If there’s a label, it’s probably been hung on the Flamin’ Groovies.
Protopunk. Power pop. Garage rock. Blues-rock. New wave. Hell, even “a reincarnation of the Beatles”—they’ve heard it all.
“People always try to pigeonhole you,” says singer-guitarist Chris Wilson, chuckling at the urge to classify, “but labels are unnecessary. We’re just a rock ’n’ roll band.”
Still, there’s no denying that the Groovies have been hugely influential across the breadth of alternative music, despite their biggest hit topping out at No. 142 on the Billboard chart.
Founded in San Francisco in 1965, the Groovies rarely found themselves in lockstep with the mainstream (or, for that matter, the counterculture). While Haight-Ashbury was turning on and dropping out, they were recording Supersnazz (1969), an earnest, cheery collection of rock ’n’ roll stompers. Great fun but not, apparently, what the nation needed as it tore itself apart at the end of the ’60s.
Time and place aligned somewhat with 1971’s Teenage Head, a growly, bluesy gem often touted as a first-rate American version of Sticky Fingers. (Indeed, Mick Jagger reportedly thought the Groovies did it better.) But again, sales didn’t reflect the group’s craftsmanship.
Enter Wilson—stepping in for departed lead singer Roy Loney—and a Welsh sojourn with producer Dave Edmunds at the legendary Rockfield Studios in 1972.
“A lot of great songs came out of being there,” the 62-year-old Wilson says, on the line from his home in Oregon. “Being in the middle of the Welsh countryside, there was very little else to do but sit and play.

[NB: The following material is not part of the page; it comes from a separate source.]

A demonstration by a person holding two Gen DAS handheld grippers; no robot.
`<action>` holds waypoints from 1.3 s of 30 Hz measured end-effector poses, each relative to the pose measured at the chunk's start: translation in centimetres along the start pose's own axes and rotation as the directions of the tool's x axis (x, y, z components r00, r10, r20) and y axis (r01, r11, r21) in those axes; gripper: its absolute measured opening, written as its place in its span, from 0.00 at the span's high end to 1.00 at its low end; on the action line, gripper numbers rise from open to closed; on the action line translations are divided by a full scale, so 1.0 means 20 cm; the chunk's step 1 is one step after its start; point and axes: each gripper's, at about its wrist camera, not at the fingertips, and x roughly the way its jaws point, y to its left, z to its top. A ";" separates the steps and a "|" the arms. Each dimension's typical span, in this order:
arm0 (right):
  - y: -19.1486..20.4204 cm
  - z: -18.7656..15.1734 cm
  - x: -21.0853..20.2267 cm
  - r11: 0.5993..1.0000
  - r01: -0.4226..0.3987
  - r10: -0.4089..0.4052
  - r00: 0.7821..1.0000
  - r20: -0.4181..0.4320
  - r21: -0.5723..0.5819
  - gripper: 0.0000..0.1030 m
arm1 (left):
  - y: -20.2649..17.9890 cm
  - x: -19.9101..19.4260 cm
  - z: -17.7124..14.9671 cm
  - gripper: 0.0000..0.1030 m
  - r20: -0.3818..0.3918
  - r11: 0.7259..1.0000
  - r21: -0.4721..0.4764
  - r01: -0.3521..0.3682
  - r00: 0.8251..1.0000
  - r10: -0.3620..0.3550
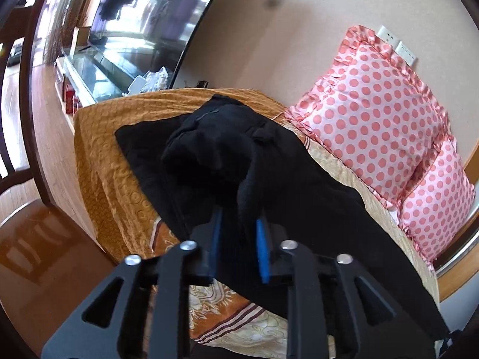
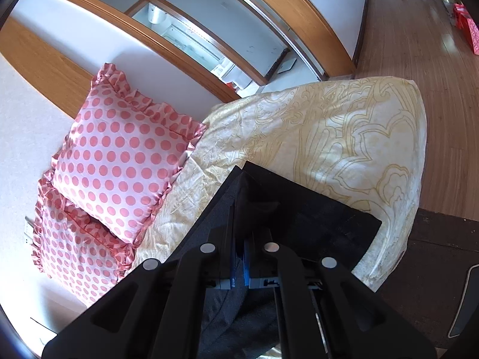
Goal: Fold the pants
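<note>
At the right gripper point(image 2: 239, 264) the blue pads are pressed together on a fold of the black pants point(image 2: 302, 209), whose straight edge is seen just ahead of the jaws. Beyond it, open cream bedding point(image 2: 344, 137) is left. At the left gripper point(image 1: 238, 233) the jaws are spread, with bunched pants cloth between them, apparently not clamped. Further on, dotted pillows point(image 1: 374, 113) are seen to the right.

Pants point(image 1: 227, 149) on bed point(image 1: 98, 155), pillows point(image 1: 374, 119) stacked to their right against the wall point(image 1: 269, 45).
</note>
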 end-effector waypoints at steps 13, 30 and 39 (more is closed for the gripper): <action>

We had a studio full of great instruments, and we’d just bash things out all day.”
There, the Groovies created their magnum opus, “Shake Some Action”.
“We literally wrote it there in the studio in Rockfield,” Wilson recalls of their signature single, a yearning tale of romantic loss and defiance so staggeringly great it strikes like a bolt from the blue in the ’70s quagmire of prog rock and singer-songwriters.
Languid but driving, brash though sentimental, the result is so definitive that music writer Greil Marcus would place “Shake Some Action” at No. 1 in his book The History of Rock ’n’ Roll in Ten Songs.
“You could have knocked me over with a feather,” Wilson says with a laugh, “because he’d written some disparaging things about us years ago. I don’t know what caused him to change his mind, but it warms the cockles of my heart.”
Between critical praise, a new tour by Wilson and original Groovies Cyril Jordan and George Alexander (plus newcomer Victor Penalosa on drums), and a documentary in the works, it seems that the band is on a roll. When asked if the Groovies are finally receiving the recognition they deserve, Wilson laughs heartily.
“Well, that’s not for me to say; I don’t know what we deserve. I’m just hoping that it shows we have a lot of fun and we’re still true to the music—hopefully, it gives people a good time and a few minutes of forgetting about this crazy-ass world.”
The Flamin’ Groovies play the Rickshaw Theatre on Saturday (March 14).